WB: Your latest novel, The Dead Days Journal, is a post-apocalyptic novel focusing on survival—but the real focus, I think, is on the relationship between the father and daughter, Vincent and Leo Marrok. I’m just curious—how much research was required to write this tale? And, perhaps more important, why the conflict between father and daughter?
SC: Family dynamics are complicated and vary greatly from one family unit to the next. They also happen to be very interesting, to me anyway. Differences in culture, religion and upbringing have always fascinated me. More and more I’ve noticed the strongest families are not those of blood, but the ones of our own choosing. The bond between parent and child, or in this case a father and daughter, is a bond that should never be severed. But far too many headlines show the opposite happening. With mental illness on the rise there is an increase in reports of parents killing their children, and children murdering their parents.
In this story, Vincent has a rigid set of values that he’s instilled in his daughter, Leo. Throughout her struggle to survive, Leo stays true to her father’s teachings even when it means she has to destroy him. I think we’ve all witnessed family dysfunction in one form or another. My fictional tale just takes it to a new level of sinister. Families are about sacrifice and sometimes the choices one makes to ensure their loved ones’ safety goes beyond the rules of right and wrong. Leo is not only forced to walk that line, she has to redefine it.
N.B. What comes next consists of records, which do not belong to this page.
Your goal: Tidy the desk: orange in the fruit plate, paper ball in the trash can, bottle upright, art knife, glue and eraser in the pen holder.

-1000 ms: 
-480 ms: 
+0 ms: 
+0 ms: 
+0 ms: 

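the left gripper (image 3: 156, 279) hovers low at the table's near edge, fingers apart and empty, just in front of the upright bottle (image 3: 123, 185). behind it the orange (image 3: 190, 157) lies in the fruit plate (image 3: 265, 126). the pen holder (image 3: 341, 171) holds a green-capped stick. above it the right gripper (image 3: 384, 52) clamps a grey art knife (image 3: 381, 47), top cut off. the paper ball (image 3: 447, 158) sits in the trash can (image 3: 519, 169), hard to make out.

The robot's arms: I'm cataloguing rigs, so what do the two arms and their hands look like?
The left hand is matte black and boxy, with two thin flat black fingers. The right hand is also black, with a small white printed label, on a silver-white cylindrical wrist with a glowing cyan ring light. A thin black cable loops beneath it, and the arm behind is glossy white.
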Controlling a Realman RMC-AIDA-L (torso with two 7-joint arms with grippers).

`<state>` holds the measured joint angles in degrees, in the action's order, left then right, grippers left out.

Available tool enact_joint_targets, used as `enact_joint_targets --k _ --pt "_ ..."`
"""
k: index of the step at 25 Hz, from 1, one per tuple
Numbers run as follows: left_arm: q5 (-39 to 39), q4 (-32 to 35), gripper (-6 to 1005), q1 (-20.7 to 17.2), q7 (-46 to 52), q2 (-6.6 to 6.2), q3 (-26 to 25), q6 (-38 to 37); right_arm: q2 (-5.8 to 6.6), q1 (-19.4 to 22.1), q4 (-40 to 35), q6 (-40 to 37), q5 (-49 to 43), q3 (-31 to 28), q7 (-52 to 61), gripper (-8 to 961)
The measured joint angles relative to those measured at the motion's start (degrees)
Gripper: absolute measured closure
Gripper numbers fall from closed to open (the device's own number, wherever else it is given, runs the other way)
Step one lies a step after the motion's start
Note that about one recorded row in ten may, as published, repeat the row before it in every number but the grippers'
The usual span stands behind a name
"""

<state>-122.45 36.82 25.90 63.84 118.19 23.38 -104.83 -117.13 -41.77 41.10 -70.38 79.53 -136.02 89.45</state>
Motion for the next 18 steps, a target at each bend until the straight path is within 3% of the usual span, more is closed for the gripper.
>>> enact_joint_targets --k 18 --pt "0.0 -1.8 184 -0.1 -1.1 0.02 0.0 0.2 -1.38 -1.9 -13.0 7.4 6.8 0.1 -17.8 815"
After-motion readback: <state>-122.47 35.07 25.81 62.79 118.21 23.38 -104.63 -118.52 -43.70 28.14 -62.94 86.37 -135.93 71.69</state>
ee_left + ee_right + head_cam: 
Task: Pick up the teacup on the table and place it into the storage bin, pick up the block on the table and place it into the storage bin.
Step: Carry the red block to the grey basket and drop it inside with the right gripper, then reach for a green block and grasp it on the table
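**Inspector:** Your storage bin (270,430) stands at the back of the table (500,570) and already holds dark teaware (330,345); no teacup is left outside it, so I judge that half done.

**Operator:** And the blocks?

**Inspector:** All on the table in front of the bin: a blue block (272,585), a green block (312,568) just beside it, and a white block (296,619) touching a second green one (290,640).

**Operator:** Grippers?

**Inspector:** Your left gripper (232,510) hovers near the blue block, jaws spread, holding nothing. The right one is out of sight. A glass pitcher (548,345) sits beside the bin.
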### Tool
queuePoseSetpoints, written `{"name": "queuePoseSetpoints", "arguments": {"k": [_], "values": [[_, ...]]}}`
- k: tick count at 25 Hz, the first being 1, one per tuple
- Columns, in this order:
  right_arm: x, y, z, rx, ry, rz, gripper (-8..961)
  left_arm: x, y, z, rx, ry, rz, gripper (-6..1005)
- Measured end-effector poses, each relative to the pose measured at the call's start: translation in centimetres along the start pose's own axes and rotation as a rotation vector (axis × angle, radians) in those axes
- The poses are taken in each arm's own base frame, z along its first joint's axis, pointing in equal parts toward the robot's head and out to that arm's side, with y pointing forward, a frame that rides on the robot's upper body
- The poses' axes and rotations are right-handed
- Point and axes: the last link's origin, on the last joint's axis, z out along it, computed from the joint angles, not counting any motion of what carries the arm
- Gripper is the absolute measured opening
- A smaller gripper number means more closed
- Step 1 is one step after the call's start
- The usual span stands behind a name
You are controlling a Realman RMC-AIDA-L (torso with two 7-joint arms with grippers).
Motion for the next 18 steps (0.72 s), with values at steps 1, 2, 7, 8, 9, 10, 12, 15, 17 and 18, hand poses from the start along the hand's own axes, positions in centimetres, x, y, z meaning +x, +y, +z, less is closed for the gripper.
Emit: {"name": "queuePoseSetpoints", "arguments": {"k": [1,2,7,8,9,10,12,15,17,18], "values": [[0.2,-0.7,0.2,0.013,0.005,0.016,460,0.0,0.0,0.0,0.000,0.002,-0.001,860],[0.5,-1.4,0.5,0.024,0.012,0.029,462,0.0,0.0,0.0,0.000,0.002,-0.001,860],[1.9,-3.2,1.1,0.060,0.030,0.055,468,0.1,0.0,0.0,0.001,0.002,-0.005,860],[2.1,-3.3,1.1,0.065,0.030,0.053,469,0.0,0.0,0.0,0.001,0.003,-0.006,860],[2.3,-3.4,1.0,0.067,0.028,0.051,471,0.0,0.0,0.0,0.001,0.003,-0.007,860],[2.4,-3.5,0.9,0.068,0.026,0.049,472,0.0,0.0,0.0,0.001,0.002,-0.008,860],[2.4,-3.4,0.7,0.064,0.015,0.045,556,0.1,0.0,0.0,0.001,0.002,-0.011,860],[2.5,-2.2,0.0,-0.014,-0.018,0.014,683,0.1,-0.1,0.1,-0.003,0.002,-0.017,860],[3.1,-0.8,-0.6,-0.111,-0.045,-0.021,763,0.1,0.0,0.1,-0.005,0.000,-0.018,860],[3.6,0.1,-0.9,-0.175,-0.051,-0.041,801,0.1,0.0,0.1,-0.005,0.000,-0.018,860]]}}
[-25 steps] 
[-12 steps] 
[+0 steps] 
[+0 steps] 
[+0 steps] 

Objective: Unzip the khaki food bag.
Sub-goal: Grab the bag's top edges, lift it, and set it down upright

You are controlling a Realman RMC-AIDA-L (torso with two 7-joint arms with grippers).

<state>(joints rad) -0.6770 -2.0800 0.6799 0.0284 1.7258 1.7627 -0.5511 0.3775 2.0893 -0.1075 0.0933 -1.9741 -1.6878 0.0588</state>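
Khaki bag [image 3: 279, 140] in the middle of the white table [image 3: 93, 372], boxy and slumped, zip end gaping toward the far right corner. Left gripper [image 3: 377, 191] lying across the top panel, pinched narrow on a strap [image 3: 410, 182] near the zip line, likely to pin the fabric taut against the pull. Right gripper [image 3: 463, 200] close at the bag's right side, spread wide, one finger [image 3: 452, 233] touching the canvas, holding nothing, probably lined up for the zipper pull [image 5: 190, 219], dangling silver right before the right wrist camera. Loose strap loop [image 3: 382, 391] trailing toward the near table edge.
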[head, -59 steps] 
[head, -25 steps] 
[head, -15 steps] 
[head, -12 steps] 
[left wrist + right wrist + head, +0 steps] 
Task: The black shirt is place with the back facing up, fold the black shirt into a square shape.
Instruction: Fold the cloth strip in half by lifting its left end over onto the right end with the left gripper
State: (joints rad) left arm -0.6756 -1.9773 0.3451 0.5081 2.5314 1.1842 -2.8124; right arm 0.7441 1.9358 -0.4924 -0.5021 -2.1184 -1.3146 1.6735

WB: Do you work from an outline, or just wing it?
SC: The first two novels I wrote, Butterfly Harvest and Dark Migration, both had outlines that sprawled over twenty pages or more. However, The Dead Days Journal was completely off-the-cuff. I liked it. There was an extra added freedom to not knowing what would happen next. I kept that “anything goes” feeling from beginning to end.
WB: How do you find the time for your writing?
SC: Finding the time to write is very difficult. I work full-time and have a long commute. So, at the end of the day, the last thing I want to do is sit down in front of a computer—especially after having been on one all day. But I found that if I don’t purge my creative mind I get cranky.
WB: If you could go back a decade, what would you do differently in your writing career?
SC: I would have started writing seriously a whole lot sooner.
WB: Who are your favorite authors? Which one(s) do you most try to emulate?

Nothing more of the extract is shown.